Will you give the material below again, every line exactly as it is?

→ **RECORDED INFORMATION**:
━━━━

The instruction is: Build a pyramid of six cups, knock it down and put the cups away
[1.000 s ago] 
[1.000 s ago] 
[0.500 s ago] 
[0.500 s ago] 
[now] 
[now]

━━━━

→ **EXERCISE OUTPUT**:
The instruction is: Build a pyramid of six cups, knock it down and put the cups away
[1.000 s ago] 
[1.000 s ago] 
[0.500 s ago] 
[0.500 s ago] 
[now] 
[now]

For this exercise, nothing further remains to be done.